▶ _What to do_:
An exact transcription of the lines below, from the first through the one containing "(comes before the", is the only output wanted.

(Dataset entries Opens)

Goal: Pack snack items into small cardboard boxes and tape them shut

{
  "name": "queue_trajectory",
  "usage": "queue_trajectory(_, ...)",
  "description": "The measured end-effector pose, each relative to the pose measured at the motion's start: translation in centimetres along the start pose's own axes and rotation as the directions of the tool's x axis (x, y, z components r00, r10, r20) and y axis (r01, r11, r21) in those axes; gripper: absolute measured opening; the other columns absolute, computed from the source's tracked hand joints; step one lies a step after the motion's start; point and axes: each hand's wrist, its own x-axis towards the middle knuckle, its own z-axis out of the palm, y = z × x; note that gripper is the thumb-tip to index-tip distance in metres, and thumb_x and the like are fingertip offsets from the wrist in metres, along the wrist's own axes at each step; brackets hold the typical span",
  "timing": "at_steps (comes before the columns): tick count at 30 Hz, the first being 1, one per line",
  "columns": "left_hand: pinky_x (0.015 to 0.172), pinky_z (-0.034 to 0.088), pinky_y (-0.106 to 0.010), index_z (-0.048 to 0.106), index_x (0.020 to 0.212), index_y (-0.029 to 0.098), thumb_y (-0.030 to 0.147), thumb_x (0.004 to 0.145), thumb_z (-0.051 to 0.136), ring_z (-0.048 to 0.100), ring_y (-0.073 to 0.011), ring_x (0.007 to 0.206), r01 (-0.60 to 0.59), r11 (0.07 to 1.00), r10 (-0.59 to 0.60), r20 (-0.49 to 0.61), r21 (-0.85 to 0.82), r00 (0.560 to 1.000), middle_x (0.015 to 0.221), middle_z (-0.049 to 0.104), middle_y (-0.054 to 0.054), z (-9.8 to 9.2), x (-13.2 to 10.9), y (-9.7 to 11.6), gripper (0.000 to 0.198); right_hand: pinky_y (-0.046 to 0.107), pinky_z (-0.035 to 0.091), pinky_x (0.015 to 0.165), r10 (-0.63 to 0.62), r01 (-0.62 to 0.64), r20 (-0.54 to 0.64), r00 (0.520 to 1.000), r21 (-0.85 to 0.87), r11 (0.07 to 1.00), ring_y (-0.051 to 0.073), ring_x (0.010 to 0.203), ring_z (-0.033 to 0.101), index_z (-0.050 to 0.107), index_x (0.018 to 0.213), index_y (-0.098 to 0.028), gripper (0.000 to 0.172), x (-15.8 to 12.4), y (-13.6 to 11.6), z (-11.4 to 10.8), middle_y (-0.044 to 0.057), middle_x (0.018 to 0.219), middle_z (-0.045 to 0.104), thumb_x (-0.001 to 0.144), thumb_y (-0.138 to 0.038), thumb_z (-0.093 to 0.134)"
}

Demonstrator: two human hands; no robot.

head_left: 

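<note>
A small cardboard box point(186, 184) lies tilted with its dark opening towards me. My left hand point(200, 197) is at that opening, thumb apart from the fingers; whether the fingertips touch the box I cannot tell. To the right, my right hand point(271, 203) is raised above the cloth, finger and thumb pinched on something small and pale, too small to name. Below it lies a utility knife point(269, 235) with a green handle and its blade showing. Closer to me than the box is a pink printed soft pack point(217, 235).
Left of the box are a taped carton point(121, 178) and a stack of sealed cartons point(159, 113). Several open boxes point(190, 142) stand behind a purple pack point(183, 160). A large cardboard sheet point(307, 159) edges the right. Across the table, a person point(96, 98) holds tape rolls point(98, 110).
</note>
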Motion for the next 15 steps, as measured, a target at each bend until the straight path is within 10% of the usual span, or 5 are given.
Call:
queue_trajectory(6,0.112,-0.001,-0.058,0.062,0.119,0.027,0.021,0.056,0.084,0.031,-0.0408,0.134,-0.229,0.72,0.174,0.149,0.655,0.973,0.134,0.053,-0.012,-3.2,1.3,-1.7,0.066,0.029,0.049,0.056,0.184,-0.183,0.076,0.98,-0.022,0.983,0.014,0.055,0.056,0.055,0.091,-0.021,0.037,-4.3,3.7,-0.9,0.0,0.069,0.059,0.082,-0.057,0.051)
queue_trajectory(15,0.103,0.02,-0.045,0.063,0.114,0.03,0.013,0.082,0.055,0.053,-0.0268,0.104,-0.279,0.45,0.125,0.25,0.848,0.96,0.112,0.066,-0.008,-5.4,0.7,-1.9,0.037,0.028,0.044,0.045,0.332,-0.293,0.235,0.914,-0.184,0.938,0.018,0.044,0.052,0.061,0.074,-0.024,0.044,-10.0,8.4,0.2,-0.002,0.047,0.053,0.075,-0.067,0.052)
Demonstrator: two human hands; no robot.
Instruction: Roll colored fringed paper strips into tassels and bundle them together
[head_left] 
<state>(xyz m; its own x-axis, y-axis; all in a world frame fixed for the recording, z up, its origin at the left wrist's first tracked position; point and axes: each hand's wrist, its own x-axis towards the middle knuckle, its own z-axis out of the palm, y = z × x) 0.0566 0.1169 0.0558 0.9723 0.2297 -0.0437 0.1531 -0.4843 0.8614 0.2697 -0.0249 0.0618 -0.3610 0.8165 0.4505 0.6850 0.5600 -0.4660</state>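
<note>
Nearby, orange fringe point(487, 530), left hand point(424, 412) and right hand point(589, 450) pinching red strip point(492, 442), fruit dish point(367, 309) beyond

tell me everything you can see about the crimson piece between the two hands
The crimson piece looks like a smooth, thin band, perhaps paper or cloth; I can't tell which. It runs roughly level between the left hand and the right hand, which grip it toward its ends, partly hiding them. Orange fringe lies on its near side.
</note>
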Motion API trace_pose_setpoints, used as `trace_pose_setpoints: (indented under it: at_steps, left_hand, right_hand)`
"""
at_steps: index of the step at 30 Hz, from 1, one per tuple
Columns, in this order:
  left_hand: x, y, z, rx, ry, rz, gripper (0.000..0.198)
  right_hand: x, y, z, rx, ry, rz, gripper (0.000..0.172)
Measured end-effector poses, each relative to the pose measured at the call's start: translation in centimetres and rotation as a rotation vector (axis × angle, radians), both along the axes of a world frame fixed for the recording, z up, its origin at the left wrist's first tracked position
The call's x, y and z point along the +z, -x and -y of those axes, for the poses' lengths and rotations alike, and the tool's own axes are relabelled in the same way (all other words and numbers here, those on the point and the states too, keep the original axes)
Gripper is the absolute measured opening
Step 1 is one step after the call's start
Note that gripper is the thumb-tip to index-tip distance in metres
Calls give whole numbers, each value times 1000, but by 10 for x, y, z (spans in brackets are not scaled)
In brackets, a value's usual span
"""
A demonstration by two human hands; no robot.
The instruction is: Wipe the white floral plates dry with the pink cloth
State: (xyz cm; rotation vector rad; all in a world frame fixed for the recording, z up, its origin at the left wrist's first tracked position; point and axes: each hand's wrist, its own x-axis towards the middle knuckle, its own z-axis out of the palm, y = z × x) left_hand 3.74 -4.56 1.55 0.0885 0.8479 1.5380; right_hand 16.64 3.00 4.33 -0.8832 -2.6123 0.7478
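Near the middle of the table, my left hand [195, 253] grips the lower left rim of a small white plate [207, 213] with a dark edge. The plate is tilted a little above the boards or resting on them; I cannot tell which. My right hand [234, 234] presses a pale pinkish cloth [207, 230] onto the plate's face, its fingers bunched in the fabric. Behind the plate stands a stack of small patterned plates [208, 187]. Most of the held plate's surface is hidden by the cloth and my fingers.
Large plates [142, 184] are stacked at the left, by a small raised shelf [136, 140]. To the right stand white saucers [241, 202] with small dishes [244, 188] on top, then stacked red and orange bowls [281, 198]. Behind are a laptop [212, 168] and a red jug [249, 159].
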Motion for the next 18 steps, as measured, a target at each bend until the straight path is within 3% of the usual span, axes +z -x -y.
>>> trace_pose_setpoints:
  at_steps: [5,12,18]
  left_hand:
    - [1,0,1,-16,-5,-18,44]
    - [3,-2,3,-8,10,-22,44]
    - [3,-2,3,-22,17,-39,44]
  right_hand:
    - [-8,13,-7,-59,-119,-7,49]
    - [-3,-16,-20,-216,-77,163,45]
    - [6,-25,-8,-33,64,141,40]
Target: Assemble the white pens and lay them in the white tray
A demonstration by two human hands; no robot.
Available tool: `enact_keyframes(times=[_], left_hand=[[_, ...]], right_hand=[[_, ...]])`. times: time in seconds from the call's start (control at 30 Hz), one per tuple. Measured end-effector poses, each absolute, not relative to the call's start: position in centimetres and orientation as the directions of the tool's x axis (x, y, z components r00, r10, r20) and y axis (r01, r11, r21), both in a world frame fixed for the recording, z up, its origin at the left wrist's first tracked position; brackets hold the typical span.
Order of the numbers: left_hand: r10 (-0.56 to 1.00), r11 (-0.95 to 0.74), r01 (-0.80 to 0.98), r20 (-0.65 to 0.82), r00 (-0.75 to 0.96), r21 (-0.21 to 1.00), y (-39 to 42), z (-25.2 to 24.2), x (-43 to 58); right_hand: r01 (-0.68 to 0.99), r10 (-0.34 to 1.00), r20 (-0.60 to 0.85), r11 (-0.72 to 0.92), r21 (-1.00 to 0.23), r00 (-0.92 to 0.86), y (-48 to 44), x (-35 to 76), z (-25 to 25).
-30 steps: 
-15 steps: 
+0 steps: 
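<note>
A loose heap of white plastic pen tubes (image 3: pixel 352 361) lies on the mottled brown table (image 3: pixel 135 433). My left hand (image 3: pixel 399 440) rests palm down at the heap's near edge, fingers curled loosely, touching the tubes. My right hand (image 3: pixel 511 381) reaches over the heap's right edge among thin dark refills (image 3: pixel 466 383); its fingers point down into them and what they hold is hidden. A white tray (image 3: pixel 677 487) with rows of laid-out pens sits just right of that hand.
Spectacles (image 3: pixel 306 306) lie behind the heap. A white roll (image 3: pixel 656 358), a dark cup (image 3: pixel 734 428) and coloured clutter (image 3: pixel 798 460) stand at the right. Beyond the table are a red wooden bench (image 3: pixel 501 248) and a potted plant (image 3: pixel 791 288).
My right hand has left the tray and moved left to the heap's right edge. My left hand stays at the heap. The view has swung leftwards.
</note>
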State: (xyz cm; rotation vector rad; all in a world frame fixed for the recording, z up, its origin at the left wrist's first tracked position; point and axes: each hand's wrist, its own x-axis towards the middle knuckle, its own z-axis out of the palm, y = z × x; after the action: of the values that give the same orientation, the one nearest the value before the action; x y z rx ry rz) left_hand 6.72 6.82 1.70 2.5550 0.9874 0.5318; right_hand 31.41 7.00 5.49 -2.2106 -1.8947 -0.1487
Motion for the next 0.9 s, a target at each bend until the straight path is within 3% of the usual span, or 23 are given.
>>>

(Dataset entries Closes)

▶ _Your response_:
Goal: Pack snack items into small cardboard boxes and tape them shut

{
  "name": "queue_trajectory",
  "usage": "queue_trajectory(_, ...)",
  "description": "The measured end-effector pose, each relative to the pose measured at the motion's start: translation in centimetres along the start pose's own axes and rotation as the directions of the tool's x axis (x, y, z components r00, r10, r20) and y axis (r01, r11, r21) in those axes; gripper: absolute measured opening; the other columns absolute, computed from the source's tracked hand joints; step one lies a step after the motion's start; point and axes: each hand's wrist, its own x-axis towards the middle knuckle, its own z-axis out of the palm, y = z × x; note that gripper is the thumb-tip to index-tip distance in metres, and thumb_x and the like are fingertip offsets from the wrist in metres, along the wrist's own axes at each step; brackets hold the typical span",
  "timing": "at_steps (comes before the columns): tick count at 30 Hz, the first being 1, one per line",

Output for this exercise is now complete.